When we started working on States of Grace, Helen and I agreed that we wanted it to be a poetic film, that it would need the beauty of nature to balance the challenging emotional terrain it covers.  We didn’t know quite what that would mean, but I think the nature scenes in States of Grace (snow geese lifting up from a pond, birds in flight, reflections in ponds, clouds) are direct descendants of the imagery in Father’s Day.

We get into some of this during the Q&A at BlackRock and it seems fitting to have this conversation in an art center (there has just been an artist talk in the gallery adjacent to the screening space).  The place exudes creative energy and the audience is clearly up for this kind of discussion.

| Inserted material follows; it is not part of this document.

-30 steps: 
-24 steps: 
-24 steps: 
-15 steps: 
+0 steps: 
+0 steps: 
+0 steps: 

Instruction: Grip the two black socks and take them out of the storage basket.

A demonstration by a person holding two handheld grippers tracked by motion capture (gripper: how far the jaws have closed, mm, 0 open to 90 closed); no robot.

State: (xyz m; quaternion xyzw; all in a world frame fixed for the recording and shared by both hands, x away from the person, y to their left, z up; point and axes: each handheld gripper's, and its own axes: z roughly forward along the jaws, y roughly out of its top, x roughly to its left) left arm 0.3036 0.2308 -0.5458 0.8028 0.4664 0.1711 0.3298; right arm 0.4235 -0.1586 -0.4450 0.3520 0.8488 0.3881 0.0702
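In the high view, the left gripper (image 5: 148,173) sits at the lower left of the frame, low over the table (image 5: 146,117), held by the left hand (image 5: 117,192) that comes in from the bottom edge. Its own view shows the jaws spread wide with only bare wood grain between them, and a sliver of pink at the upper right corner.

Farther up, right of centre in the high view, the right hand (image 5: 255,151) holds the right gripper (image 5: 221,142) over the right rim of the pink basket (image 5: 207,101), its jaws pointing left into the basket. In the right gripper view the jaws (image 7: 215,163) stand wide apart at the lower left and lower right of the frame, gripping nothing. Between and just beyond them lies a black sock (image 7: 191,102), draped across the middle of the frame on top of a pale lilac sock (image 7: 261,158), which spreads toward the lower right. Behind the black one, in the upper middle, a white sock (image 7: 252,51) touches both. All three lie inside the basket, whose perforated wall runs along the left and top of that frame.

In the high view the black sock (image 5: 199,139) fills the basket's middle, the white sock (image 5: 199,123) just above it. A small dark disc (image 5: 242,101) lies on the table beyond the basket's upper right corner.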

I am also asked about privacy issues.  Did we have any concerns about showing the tough moments Grace went through?  I explain that Grace gave us complete permission to make the film as we wanted to and didn’t even see a cut until it was almost completed.  There was an enormous amount of trust and the issue we struggled with during the editing process wasn’t around privacy as much as balance – finding the right balance between the tough moments and the positive ones in order to create a story that was realistic and true to our experience of Grace’s experience.

For me the day is capped off with a performance of Ragu Dixit at BlackRock.  I had gotten a ticket to this sold-out performance weeks ago and am one of the few white faces among the Indians who have come out to see a cultural hero from southern India. This is a family affair with many young children and dancing in the aisles as the evening goes on.  People introduce themselves to me and sometimes provide translation when Ragu speaks directly to them in their own language.  If there is any question about the power of culture to unify, animate and uplift, it should have been laid to rest that night.